Qual è l'entità del coinvolgimento emotivo della sua equipe soprattutto quando viene a contatto con il mondo della pedofilia?
Per fortuna, ce ne occupiamo poco; questo non significa che non ci capiti; la cosa determinante è che facendo questo tipo di mestiere si arriva ad acquistare non propriamente un'insensibilità, quanto piuttosto una “setticità”!
E' talmente profonda però la ferita che si viene a creare che anche i più forti subiscono sollecitazioni di un certo rilievo fino a provare un vero e proprio disgusto, pur nell'abitudine di vedere determinati scenari.
Qual è l'atteggiamento della legge nei confronti degli hackers?
E' diffusa l'idea che la malefatta che si oggettivizza attraverso la rete sia comunque non attribuibile all'effettivo responsabile, cosa che non corrisponde sempre al vero.

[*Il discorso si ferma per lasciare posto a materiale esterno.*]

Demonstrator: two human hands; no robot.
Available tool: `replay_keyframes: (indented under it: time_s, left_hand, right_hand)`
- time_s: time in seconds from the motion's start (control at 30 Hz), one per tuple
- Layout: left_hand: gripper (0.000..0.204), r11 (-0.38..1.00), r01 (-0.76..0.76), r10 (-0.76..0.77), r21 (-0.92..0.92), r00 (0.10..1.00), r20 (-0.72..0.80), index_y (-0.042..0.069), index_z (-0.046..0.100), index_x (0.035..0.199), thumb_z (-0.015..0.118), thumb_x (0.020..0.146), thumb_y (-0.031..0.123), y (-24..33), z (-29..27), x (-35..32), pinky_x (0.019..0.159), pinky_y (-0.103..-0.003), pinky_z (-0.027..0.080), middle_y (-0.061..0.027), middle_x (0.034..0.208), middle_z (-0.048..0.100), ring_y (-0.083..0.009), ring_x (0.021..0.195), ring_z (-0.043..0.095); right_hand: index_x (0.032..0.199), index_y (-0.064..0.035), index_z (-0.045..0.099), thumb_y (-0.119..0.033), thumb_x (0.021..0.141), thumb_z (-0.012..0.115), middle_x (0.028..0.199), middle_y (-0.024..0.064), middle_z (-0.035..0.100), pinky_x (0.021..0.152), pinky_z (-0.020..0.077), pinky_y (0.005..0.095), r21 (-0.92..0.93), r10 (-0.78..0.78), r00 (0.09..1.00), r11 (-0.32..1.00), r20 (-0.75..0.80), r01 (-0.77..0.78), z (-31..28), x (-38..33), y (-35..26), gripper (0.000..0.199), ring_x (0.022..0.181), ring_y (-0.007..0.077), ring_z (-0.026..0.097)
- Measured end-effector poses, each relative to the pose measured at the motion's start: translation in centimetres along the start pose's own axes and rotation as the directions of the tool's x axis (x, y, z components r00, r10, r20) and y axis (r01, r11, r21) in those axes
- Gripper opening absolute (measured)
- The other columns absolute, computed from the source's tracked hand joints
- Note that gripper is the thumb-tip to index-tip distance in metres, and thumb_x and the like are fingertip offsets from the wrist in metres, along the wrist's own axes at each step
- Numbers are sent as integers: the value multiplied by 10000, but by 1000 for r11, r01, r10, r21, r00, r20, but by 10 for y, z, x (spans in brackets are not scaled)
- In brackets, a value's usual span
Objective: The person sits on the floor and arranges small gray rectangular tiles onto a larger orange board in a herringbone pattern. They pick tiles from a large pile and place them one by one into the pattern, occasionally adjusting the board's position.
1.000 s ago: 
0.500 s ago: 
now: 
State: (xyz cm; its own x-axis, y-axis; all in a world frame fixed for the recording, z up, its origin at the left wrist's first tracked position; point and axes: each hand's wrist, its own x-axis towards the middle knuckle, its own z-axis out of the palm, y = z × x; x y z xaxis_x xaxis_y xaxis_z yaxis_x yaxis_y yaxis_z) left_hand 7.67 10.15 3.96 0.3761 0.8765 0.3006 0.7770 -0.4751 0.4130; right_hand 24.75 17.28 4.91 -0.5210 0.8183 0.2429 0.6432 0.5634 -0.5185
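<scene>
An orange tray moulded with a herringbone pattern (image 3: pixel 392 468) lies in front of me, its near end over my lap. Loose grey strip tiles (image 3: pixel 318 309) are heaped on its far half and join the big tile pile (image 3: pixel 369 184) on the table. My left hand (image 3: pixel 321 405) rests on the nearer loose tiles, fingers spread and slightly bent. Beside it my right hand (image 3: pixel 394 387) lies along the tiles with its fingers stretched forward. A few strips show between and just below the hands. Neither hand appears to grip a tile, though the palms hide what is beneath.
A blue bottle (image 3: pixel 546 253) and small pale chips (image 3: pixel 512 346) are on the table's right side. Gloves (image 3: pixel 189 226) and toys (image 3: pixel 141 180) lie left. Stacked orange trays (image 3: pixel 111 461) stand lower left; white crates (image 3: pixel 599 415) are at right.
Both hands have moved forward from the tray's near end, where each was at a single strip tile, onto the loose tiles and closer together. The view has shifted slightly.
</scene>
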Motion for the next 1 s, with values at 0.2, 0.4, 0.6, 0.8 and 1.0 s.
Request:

Per fortuna le dinamiche di rete danno ancora la possibilità di reperire l'impronta digitale, il DNA del responsabile.
I problemi vengono però fuori dopo, perché siamo forti ad inviduare chi è stato, ma le leggi non sono capaci di punirlo, soprattutto se il fatto è avvenuto in un paese in cui non c'è reciprocità di carattere normativo, in un paese dove non c'è previsione di reato.
E' stato fatto un Protocollo d'Intesa a livello comunitario allargato a Stati Uniti, Giappone, il famoso Protocollo di Budapest, a cui per esempio non ha partecipato il Brasile che molto avrebbe da offrire in termini di pirateria informatica.
L'hacker che viene intercettato rischia sicuramente la reclusione, anche se non è nostro intento procedere in maniera cruenta, ma l'interesse primario è piuttosto il suo recupero, cosa che non è del tutto facile soprattutto a causa della limitate possibilità di manovra consentite dalla legge.